Plus, Livingston was paid well for taking this risk. Even just with his rookie salary he already earned more money than most people will ever earn in their entire lives. As long as Livingston makes sound financial decisions, there is no reason why he could not live a comfortable, normal life with his wife and children.

But--can we say the same things about a former football player with a brain injury? Ever since the news of former NFL players suffering brain damage after retirement began trickling out in the last couple of years, I became increasingly unable to watch the game, because I cannot say yes to that question.

Brain injury is not like knee injury, or any other physical injury. My knee injury did not change who I am. Brain injury would have. If there is any body part that determines who you are, it is your brain. Your personality, your intelligence, your emotions come from your brain. Your speech, your vision, your balance come from your brain. Everything about you starts from the brain. And we still have no idea exactly what part of the brain controls what part of our body and our mind.

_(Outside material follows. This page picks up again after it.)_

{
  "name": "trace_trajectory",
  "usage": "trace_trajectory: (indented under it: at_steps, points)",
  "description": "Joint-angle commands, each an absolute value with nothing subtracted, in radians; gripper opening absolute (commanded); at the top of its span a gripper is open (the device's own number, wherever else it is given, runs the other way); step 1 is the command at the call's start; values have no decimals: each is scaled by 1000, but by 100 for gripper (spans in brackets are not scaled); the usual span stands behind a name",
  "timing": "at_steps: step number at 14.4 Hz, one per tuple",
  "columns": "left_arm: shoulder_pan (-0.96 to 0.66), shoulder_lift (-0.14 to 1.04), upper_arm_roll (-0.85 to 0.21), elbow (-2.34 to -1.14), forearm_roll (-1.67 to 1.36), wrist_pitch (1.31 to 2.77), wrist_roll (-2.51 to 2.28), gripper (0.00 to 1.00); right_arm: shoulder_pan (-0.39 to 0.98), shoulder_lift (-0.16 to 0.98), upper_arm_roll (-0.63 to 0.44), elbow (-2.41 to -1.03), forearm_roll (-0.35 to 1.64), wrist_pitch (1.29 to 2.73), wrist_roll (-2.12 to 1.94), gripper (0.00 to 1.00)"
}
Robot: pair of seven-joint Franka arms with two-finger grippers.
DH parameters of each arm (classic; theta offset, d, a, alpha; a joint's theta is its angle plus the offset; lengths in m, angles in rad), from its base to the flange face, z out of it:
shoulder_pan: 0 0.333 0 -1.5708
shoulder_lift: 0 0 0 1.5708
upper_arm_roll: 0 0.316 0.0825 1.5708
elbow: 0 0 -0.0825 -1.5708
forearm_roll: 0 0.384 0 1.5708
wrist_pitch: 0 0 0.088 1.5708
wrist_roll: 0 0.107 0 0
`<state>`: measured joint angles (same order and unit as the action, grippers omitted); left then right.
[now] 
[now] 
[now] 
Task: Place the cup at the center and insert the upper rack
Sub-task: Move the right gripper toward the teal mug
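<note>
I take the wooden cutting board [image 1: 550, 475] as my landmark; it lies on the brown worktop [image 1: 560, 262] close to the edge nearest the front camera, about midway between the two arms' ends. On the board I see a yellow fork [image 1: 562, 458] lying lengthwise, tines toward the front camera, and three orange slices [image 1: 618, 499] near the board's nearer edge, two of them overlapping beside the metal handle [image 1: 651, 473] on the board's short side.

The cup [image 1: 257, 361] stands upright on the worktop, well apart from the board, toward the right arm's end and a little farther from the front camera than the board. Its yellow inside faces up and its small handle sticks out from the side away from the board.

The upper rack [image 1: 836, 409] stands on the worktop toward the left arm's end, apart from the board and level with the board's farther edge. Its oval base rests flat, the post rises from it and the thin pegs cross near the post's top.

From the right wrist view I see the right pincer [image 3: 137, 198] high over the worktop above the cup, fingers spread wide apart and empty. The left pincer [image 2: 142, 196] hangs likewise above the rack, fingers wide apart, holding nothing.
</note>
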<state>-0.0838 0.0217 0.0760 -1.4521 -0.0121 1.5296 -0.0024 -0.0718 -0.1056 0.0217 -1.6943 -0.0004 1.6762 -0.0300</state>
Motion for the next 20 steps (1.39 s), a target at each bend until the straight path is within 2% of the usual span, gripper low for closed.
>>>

I can say in good conscience that people should be able to risk a lifetime of arthritis in exchange for playing sports. But can I say in good conscience that people should be able to lose their sense of self in exchange for playing sports? I know that tough guys like Ed Reed (who was one of my favorite guys to watch in football) say that they signed up for the risk. But I am not sure if any NFL player is aware of the full ramification of the risk that they signed up for, when nobody in the world really knows how the brain works.

The last days of Dave Duerson give a glimpse of how his brain damage might have destroyed the successful life that he constructed after he retired from football. Duerson was good at business. He graduated with honors as an Economics major. After he finished playing football, Duerson purchased an industrial farm and pushed its annual revenue from $24 million to $63.5 million in six years. But only a few months before he committed suicide, Duerson was bankrupt, with less than $20,000 in assets. It is hardly a stretch to think that chronic traumatic encephalopathy--or CTE, which causes early onset dementia, depression, and God-knows-what-else-because-we-have-no-idea-how-brain-works-exactly--interfered with Duerson's business judgment. As Miami New Times put it: "Dave Duerson was once a millionaire and a CEO. When he took his own life in the throes of dementia, his most valuable asset was a nine-year-old car."

Dave Duerson was 51 when he killed himself. Would Ed Reed be thinking about what his life will look like in 15, 20 years? Would an aspiring young NFL player be thinking about his life when he is 50? How could you possibly plan for your life in the future when you are no longer yourself, and you have no idea how you will change? Can you imagine how your life would be if you were dumber and more forgetful? How about if you were more impulsive and violent? Would you trust yourself to have a job, or run a business? Would you trust yourself around your wife and children?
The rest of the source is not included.